Roger smiles. "No worries, Pave. There's one in every crowd. The only thing any of us is responsible for in this world is our own behavior." He registers that Pave has lowered all three books of the trilogy to the table for signing. As he scrawls out something ostensibly personal along with his name on the title pages, he glances up at the snaking line in front of him and silently notes that the thin-faced crackpot is nowhere in sight. Luckily. He wouldn't necessarily be able to handle a face-to-face provocation as diplomatically.
"Thank you, Roger. Thank you. We have a table reserved at the hotel restaurant at nine. They make a mean rack of lamb." Pave smiles and stands there in front of Roger, clutching the books to his chest like an eager schoolgirl. Roger nods slowly and lowers his gaze to the table, a prisoner who has just received his sentence. It shouldn't be hard for Pave to realize that Roger would rather retreat to his room. He has come to despise the banal chitchat and forced wine swilling that as far as he can tell has zero impact on sales of his books. He could just as easily decline the invitation and allow himself to be branded an asocial asshole.
"Sounds great," Roger says wearily, twisting his face up in an almost credible smile.

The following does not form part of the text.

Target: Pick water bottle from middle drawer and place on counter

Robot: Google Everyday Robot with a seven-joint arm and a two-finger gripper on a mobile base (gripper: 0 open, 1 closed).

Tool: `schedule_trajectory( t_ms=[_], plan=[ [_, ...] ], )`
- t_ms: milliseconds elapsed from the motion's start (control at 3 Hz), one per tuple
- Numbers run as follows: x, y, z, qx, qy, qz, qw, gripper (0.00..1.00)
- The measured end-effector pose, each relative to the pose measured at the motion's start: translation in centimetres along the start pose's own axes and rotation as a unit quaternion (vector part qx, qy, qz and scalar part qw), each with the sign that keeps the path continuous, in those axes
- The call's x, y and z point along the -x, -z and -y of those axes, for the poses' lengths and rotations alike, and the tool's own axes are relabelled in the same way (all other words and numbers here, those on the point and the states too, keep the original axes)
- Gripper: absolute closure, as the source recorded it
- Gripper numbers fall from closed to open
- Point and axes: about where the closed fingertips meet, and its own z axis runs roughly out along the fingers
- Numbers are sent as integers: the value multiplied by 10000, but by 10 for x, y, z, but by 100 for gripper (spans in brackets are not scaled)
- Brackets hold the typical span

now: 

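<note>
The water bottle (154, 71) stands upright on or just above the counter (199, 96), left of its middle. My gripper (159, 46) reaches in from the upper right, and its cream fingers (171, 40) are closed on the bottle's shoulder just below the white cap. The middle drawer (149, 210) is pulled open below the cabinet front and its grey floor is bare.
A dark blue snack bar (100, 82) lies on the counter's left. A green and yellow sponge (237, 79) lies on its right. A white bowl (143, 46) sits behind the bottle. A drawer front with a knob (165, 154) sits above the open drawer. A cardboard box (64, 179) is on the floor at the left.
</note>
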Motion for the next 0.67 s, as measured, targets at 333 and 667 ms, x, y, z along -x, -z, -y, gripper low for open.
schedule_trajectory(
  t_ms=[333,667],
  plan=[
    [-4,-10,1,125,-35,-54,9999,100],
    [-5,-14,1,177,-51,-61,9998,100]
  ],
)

Pave Koskinen nods in satisfaction, revealing teeth that are more or less white, thanks to new crowns. He seems unsure of himself.

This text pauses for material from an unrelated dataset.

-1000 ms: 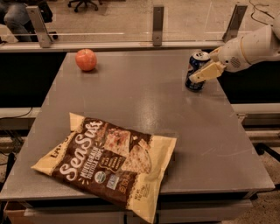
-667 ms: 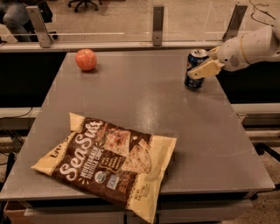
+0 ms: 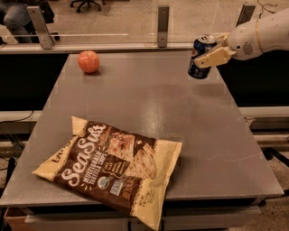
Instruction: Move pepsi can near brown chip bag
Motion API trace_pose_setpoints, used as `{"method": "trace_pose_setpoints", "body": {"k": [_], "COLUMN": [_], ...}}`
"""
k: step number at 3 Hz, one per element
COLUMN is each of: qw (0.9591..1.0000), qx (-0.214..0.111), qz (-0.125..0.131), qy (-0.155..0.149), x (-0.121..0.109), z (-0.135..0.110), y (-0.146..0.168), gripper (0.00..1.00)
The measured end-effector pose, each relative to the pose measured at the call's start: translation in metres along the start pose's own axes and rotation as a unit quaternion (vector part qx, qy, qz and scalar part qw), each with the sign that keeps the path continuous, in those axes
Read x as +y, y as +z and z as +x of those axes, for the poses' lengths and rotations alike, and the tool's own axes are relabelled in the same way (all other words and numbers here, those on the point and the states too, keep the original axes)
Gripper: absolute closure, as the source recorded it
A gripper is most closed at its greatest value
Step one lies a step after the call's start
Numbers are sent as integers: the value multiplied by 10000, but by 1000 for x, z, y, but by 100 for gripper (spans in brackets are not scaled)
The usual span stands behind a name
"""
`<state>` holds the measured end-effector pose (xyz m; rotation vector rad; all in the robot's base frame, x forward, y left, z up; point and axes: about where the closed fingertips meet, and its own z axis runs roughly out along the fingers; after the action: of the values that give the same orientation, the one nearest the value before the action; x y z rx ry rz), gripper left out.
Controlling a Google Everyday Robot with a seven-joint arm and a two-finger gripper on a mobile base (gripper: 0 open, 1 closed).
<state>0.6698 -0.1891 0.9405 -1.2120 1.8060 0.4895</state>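
One grey table (image 3: 149, 103); gripper fingers (image 3: 215, 56) (around pepsi can (image 3: 198, 68)) far right

Wht rounded arm (image 3: 271, 30) w/ thin yel ring, rnd grille; tan fingers (image 3: 214, 57), top R.

Place: office-like lab.
Signs: far clear glass partition (image 3: 113, 27); black wheeled office chair (image 3: 86, 3).
Robot: cream gripper (image 3: 205, 57) far right, clasping dark blue pepsi can (image 3: 197, 68).

The pepsi can (image 3: 201, 47), dark blue with a silver top, hangs tilted in the clamped tool (image 3: 207, 53) at about 2 o'clock over the bench (image 3: 180, 103), apparently lifted off it. The brown chip bag (image 3: 113, 169), dark brown with cream-yellow edges and white "Sea Salt" lettering, lies flat at 7 o'clock, well apart from the can.
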Motion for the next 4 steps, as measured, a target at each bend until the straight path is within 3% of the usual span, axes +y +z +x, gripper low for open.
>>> {"method": "trace_pose_setpoints", "body": {"k": [2,3,4], "qw": [9999,9991,9959], "qx": [-39,-230,-557], "qz": [-91,-331,-691], "qy": [-51,-115,-147], "x": [3,25,66], "z": [-5,-10,-15], "y": [2,13,28], "gripper": [100,100,100]}}
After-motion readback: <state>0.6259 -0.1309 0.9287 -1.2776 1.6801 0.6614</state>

Then he steps aside, making way for the winding centipede of book-cradling readers.
Sergeant Jessica Niemi ties back her shoulder-length black hair into a ponytail and pulls on a pair of leather gloves. A bright signal sounds as she opens the passenger door; the engine is still running.
"Thanks for the ride."
The man at the wheel yawns. "It's probably best if no one knows who dropped you off."
They look at each other for a moment as if each is expecting a kiss. But neither will make the first move.

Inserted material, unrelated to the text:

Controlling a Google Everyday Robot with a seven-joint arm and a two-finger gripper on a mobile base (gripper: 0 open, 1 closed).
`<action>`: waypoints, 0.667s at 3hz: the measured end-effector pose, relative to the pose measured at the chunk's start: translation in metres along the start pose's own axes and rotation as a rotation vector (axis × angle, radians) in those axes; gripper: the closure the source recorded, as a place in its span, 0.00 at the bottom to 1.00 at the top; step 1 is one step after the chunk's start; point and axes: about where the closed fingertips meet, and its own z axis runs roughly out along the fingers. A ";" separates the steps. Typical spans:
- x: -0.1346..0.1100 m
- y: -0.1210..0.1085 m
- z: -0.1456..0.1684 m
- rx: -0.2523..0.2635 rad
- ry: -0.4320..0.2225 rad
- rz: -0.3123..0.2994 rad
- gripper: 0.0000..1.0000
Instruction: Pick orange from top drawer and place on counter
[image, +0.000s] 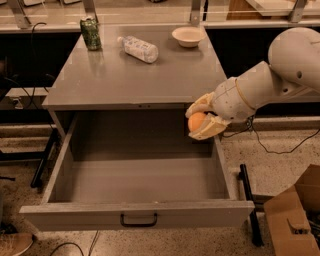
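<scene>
So the hand (199, 120) is clamped around the orange (196, 121), one finger above it and one below. It hangs over the right rear corner of the top drawer (135, 212), just under the front edge of the table (135, 80). The drawer is pulled all the way out, with its little black handle facing front. At the back of the table there's a green can (91, 34) standing upright, a plastic bottle (140, 49) lying on its side, and a white bowl (188, 36). A cardboard box (295, 215) sits on the floor at the lower right.

Orange (196, 120) in end effector (198, 122) over drawer (135, 212)
</scene>
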 end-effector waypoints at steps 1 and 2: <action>0.000 -0.004 0.003 0.004 -0.018 -0.012 1.00; 0.001 -0.042 0.010 0.052 -0.077 -0.062 1.00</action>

"This was so fucking wrong."
Jessica steps out of the car and narrows her eyes; the icy wind scrapes her face. It has snowed heavily, and the plows rumbling over at the school haven't made it to the waterfront yet. Jessica shuts the car door and sees a large contemporary house looming before her: a compact front yard, an arborvitae hedge clipped at eye level, a wrought iron gate. Two police vans are parked on the street out front, and based on the sirens howling in the distance, more are on their way.
"Hey there." A man decked out in heavyweight blue police coveralls steps out from behind one of the vans and walks up to Jessica. "Officer Koivuaho."
"Jessica Niemi." She shows her badge, but her colleagues in uniform have already recognized her. She has caught a few of the nicknames in passing. Sergeant Sweetcheeks. Lara Croft. PILF.
"What happened?" Jessica asks.
"Goddamn it. . . ." Koivuaho takes off his navy blue cap and rubs his bald head.
Jessica waits patiently for the officer to pull himself together. She glances over at the house and sees that the front door is ajar.
"We picked up the call at ten fifteen. Taskinen and I were pretty close, so we were the first patrol to show up." Koivuaho gestures for Jessica to follow him through the gate. She does, acknowledging the officers waiting near the van with a nod.